(Kaiser Health News) — As states ease their blockades, bar bars emerge as fertile areas for the coronavirus.
They create a dangerous cocktail of tight spaces, young adults unafraid of getting sick and, in some cases, owners who do not impose limits on the number of customers and rules of social distancing.
Public health authorities have identified the bars as the site of the outbreaks in Louisiana, Florida, Idaho and Wyoming.
The weekend of June 20, Texas suspended alcohol sales licenses in 17 bars after undercover agents observed crowds taunting the public health rules that required customers to keep a safe distance from each other and limit the occupation of taverns.
Adriana Megas saw that HandleBar Houston was so crowded when it was two weeks ago that she decided to leave. “They didn’t count who came and went,” said Megas, 38, a nursing student. “No one wore masks. As if the covid did not exist ”.
The owners of HandleBar Houston, one of the suspended license bars, did not respond to a request for comment. Megas said she and her friends passed five other crowded bars on the way home. “The street was crazy crowded,” he said. “Each bar was full.”
In Boise, Idaho, at least 152 people they have been diagnosed with covid-19 in cases that health authorities link to people who visited bars and clubs without knowing that they were infected.
On Monday, June 22, the Central Health District that oversees four counties, bars and nightclubs closed again in Boise Ada County.
The bars are custom-made for the spread of the virus, with loud music and loud chats.
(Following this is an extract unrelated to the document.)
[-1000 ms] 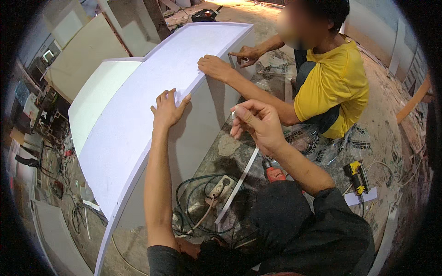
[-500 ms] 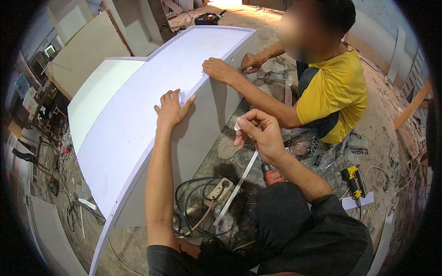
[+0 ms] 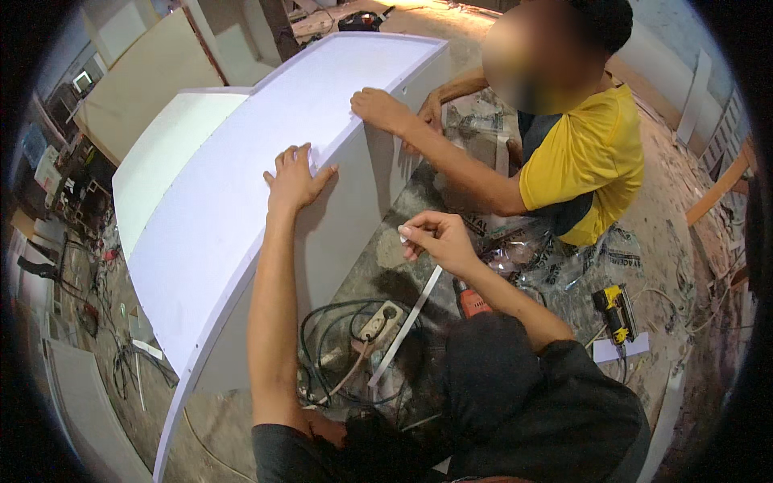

Alcohol can also prevent rules from being followed to prevent infection.
“People hardly want social distance,” said Dr. Amesh Adalja, principal investigator at the Johns Hopkins University Health Safety Center in Baltimore. “They are going to drink alcohol, which is a social lubricant. They will speak out loud, and if they have an energetic speech, that will generate more drops. ”
Also, the very act of drinking is incompatible with wearing a mask, a basic way to limit the spread of infection. And public health experts say many clients are young adults who may think they are immune to the coronavirus.
It is certainly less deadly to them: less than 4% of adults in their 20s with covid-19 they were hospitalized, compared to 22% of those in their 60s, according to the Centers for Disease Control and Prevention (CDC). Only 1 in 1,000 patients with covid-19 in their twenties dies from the virus.
However, as bars and other public places open, infection rates increase in younger adults and bars they are a particularly dangerous vector. Several outbreaks have been traced in bars they go to college.
In Baton Rouge, Louisiana, health authorities have received reports of more than 100 cases of positive covid-19 tests related to visits to bars and bar employees in Tigerland, a neighborhood frequented by Louisiana State University students.
Reggie Chatman, a 23-year-old LSU graduate and sports journalist at a Baton Rouge television station, said he was surprised at how crowded Tigerland bars were when the weekend of 20 passed.
“It seemed like a football weekend. It was amazing just seeing so many people walking, “he said. “Each bar was full. It didn’t seem like they were really limiting the entrance. I didn’t see any mask. “
Jason Nay, general manager of Fred, one of those bars, said the place closed two days last week to test all employees after three tested positive for covid-19. The business reopened Friday night, but it only had five clients.
“This shows you how many people know what is going on,” he said. “Even the students who thought they were invincible weren’t comfortable hanging out.” He added that Fred will begin taking the clients’ temperatures and deliver disposable masks.
Nay, 37, said she believed most of the students had been actively socializing for months with friends at home. “I don’t think they changed anything until recently, and I think the main reason they changed is because their parents complained to them,” she said.